Orange County commissioners will take on the rural boundary discussion Tuesday that a citizens’ panel studied for nearly a year with advocates hopeful the elected board will put the hotly contested growth control issue on the November ballot for voters to decide.
The board will get the report of the county’s Charter Review Commission and its nearly unanimous recommendation for a referendum.
“Is there an appetite on the Board of County Commission to place a rural boundary amendment on the ballot and let the people of our county decide?

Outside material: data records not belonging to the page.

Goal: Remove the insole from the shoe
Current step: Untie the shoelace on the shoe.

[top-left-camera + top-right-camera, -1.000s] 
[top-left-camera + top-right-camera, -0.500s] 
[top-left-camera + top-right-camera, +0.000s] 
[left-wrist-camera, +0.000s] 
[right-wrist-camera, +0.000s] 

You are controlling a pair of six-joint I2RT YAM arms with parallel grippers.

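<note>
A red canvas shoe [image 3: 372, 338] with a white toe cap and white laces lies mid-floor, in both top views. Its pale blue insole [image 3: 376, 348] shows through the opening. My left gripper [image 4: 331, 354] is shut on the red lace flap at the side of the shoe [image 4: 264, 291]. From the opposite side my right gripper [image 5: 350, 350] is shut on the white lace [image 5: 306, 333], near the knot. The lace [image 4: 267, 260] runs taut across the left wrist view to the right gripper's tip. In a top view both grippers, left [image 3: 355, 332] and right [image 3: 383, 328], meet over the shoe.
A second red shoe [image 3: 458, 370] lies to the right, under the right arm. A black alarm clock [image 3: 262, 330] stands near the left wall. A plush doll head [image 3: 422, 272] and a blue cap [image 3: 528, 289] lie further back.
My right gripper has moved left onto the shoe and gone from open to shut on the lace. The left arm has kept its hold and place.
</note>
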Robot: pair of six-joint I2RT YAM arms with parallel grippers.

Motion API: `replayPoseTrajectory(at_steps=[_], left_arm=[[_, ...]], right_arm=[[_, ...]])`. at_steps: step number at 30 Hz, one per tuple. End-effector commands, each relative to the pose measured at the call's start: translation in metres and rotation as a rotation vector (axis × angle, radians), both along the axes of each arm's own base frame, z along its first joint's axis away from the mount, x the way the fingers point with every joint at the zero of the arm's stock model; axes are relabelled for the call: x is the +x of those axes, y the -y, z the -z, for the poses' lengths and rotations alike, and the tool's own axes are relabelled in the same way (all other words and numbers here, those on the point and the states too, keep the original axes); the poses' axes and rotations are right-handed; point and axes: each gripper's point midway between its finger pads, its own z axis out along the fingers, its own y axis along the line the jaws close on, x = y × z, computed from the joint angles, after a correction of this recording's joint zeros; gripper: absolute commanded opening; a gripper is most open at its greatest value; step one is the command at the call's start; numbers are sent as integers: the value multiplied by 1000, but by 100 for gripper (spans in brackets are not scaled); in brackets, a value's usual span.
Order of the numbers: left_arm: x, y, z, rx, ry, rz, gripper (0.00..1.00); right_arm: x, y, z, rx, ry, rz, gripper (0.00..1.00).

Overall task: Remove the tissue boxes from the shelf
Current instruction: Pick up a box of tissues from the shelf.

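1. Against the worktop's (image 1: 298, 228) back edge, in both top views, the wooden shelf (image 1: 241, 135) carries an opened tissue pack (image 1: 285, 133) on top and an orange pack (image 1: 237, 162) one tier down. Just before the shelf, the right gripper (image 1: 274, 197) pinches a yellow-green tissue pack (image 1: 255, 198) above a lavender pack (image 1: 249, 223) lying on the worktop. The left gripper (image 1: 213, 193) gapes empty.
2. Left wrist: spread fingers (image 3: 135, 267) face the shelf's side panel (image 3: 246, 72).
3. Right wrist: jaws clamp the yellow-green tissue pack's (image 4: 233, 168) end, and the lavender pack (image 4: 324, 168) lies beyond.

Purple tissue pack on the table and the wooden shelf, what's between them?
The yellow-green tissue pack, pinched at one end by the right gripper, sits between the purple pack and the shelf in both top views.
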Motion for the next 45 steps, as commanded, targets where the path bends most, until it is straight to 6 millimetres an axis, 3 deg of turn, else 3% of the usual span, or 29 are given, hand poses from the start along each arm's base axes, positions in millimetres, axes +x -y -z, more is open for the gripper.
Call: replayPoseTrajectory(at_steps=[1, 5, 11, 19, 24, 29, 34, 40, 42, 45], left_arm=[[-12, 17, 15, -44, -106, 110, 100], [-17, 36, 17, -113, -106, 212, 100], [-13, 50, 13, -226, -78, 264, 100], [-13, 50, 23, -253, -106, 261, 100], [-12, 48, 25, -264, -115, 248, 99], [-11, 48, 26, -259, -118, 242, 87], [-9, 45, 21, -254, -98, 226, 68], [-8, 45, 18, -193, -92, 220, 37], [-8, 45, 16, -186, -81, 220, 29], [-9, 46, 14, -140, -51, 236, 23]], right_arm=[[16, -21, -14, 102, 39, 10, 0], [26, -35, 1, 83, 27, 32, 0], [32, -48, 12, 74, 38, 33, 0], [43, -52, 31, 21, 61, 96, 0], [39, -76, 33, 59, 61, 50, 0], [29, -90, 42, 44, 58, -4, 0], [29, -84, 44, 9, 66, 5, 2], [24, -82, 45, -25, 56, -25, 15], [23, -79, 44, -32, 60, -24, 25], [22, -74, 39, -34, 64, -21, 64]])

Absolutely,” said Eric Grimmer, a lawyer who headed the charter panel subcommittee that worked on the proposal.
But the board probably won’t do that Tuesday, he said.
Disagreement over where to allow new residential and commercial development has raged for a quarter century in Orange County during which the population has swelled from 900,000 people, according to the 2000 Census, to an estimated 1.5 million now. The issue is so controversial that the state legislature has already tried to block the rural boundary measure from the November ballot, and the charter panel is working to thwart its efforts.
Grimmer said establishing boundaries in the charter is necessary to “check destructive suburban sprawl.”
His group’s proposed amendment, opposed by developers who argue it infringes on land-use rights, aims to protect rural lands by adding rules and language in the charter to make it harder to develop acres in unincorporated Orange County outside urban service areas.